═════ Collected material

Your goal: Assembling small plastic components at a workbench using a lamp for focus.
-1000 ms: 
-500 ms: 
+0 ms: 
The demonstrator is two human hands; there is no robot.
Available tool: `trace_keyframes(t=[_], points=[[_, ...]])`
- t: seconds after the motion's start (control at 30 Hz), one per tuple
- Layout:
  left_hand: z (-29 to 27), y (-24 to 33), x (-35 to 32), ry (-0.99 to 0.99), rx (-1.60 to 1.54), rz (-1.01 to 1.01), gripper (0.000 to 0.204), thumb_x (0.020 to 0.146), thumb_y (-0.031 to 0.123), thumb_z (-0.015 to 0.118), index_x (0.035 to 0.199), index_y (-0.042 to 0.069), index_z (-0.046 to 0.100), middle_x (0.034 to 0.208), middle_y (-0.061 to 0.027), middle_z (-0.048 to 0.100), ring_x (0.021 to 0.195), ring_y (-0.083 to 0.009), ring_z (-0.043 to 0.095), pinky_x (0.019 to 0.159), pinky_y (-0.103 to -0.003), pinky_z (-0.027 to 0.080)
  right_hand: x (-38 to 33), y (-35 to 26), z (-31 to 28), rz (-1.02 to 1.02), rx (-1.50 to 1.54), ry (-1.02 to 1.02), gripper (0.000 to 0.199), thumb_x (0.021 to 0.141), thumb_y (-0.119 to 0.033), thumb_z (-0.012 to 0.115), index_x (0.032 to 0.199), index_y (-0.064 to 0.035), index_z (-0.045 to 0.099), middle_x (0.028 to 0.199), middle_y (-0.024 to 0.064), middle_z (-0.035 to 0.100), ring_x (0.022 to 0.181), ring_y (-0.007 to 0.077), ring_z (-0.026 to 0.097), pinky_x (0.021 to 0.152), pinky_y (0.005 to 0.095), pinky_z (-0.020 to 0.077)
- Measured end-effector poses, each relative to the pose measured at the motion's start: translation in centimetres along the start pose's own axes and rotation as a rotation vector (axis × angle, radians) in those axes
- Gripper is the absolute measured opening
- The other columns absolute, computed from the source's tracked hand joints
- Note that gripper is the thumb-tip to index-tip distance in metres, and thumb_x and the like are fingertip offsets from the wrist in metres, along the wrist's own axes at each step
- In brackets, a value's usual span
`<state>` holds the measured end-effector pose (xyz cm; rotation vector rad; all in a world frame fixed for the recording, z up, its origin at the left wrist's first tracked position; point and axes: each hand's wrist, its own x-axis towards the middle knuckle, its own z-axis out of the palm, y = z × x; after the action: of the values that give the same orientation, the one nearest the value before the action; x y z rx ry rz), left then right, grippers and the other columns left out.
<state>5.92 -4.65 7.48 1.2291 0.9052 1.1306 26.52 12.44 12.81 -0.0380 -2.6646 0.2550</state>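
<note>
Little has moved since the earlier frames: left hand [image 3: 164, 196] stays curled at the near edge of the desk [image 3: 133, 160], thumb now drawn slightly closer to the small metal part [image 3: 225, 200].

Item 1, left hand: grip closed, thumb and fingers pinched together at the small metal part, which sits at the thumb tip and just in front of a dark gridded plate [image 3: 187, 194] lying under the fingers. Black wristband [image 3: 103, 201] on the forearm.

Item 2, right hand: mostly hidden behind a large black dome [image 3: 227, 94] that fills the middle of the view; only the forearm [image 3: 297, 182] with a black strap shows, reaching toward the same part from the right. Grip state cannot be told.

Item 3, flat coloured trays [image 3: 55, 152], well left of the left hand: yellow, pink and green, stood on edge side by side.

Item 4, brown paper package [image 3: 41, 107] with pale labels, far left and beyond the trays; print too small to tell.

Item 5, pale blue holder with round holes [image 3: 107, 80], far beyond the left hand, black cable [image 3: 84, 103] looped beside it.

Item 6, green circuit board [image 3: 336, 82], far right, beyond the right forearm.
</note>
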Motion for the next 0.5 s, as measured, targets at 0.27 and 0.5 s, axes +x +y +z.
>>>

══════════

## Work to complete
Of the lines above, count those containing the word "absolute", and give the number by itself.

## Answer space
2